The MVP is meant to be a single-season award, but it is rarely handed to a player who hasn’t been one of the best in the league for a sustained period.

Of the last 17 MVPs, for example, 14 had been voted into the All-NBA first team in the previous season, and all 14 were coming off a top-four finish in the MVP voting.

Over the past decade, one statistic has been the clearest indicator of who will be the NBA’s MVP: Player Efficiency Rating.

This advanced metric, developed by the Memphis Grizzlies’ executive John Hollinger, boils down all a player’s statistics into a single number. Of the past 10 MVPs, eight led the league in PER.

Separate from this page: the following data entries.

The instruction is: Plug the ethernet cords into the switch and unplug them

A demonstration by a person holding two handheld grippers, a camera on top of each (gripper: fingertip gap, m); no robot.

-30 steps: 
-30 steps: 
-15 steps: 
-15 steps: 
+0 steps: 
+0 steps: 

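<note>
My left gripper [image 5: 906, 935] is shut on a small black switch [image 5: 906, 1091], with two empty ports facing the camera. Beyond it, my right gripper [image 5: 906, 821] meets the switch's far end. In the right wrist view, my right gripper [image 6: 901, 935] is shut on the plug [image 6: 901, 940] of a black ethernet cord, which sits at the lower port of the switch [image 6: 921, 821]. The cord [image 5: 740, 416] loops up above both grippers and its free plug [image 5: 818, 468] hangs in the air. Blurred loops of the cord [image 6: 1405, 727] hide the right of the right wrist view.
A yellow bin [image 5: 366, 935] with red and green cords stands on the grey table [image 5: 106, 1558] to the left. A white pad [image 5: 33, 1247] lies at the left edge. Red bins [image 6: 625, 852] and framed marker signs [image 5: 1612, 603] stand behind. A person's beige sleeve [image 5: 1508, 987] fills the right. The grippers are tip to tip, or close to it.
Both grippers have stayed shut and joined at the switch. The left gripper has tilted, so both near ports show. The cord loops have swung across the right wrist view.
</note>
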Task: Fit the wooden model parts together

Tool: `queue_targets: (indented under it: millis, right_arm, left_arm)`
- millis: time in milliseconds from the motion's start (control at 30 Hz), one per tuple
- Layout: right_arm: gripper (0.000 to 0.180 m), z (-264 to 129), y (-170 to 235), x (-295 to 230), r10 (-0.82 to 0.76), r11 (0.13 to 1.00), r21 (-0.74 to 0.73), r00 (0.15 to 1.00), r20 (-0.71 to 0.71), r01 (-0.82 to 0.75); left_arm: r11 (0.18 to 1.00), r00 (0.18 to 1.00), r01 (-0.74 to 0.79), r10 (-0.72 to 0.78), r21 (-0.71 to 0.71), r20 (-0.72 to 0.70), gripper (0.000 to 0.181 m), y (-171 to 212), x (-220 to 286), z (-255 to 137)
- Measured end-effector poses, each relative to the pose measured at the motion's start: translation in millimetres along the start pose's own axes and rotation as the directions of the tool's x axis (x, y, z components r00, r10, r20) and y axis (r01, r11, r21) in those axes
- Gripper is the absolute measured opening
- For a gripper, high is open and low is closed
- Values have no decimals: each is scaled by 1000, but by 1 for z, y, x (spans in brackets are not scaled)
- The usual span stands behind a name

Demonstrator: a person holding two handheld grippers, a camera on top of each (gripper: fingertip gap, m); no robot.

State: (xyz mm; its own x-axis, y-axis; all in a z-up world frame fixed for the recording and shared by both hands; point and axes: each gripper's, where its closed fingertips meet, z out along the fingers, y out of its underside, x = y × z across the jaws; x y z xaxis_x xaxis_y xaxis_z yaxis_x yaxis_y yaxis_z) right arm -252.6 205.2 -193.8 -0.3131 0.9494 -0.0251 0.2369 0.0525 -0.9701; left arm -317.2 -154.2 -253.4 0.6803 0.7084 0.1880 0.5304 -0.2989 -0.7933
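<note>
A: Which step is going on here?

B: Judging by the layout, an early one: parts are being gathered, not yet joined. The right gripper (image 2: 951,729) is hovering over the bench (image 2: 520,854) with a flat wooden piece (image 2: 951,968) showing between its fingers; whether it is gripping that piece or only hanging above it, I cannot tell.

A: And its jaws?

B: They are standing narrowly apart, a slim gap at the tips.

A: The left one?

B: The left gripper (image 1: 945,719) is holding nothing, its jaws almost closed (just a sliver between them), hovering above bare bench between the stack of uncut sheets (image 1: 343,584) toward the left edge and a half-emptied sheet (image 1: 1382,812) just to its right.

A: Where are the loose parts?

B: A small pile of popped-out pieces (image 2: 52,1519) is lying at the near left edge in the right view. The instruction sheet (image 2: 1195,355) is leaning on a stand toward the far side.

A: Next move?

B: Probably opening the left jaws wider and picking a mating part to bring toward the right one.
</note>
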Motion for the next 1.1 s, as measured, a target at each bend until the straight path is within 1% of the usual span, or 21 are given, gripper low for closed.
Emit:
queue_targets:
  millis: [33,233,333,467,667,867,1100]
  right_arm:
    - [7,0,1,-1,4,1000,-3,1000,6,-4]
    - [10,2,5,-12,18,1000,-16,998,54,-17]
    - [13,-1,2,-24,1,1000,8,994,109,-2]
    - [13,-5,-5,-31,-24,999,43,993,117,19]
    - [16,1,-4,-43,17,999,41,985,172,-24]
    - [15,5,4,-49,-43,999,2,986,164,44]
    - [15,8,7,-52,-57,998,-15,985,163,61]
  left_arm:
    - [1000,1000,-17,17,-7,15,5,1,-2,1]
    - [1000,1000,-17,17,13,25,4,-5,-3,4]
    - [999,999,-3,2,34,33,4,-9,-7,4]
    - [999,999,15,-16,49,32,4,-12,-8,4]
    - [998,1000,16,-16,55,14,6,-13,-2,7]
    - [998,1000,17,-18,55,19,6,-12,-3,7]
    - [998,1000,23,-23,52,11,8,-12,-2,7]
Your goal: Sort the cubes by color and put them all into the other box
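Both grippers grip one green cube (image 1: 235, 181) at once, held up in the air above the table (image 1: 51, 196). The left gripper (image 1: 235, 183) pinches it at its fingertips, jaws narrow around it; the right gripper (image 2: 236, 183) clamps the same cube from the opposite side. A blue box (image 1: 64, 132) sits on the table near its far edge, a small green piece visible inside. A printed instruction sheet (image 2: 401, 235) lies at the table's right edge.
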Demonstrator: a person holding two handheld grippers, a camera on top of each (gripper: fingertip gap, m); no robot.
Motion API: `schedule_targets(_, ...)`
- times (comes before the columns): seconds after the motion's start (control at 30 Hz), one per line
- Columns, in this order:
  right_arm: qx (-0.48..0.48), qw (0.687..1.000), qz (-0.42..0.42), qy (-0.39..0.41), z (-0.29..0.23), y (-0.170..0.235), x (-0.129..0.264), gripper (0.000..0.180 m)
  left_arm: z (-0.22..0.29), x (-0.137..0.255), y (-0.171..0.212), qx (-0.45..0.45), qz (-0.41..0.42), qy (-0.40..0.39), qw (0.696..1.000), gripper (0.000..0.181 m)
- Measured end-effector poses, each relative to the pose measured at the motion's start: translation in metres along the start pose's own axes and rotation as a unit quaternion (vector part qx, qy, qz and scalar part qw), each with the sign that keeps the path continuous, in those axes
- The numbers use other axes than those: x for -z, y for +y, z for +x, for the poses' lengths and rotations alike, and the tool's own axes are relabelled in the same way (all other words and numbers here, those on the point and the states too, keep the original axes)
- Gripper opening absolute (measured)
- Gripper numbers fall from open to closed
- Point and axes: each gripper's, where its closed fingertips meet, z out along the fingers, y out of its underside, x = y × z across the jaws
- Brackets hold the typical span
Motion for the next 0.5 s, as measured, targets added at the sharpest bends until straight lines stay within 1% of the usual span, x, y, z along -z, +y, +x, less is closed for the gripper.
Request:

As important as statistical brilliance is, though, the team you play for is ultimately crucial. Seven of the last 10 winners played for the team with the league’s best record. Of the last 15 winners, 11 topped their conference at the end of the regular season, with just three of the last 25 MVPs winning fewer than 54 games (one of which was Karl Malone in the lockout-shortened 1998/99 season).

It’s for that reason that Antetokounmpo has a major edge in this year’s race. At seven feet tall, with the top PER in the league, he is easily the best player for the Milwaukee Bucks. The team, in turn, won 60 games this season, three more than any other team.

Winning more games than the Golden State Warriors puts Antetokounmpo at a major advantage over Harden, whose Rockets won 53 games, finishing third in the West and fifth in the NBA.

Despite Harden’s statistical excellence – he led the league in scoring in the regular season with 36.1 points per game and also ranked seventh in assists – Antetokounmpo has also exhibited exceptional all-round numbers and has the advantage of playing for a superior team.

The debate will continue until (and probably beyond) the NBA awards, but, if the past is anything to go by, voters will almost certainly choose the Greek Freak.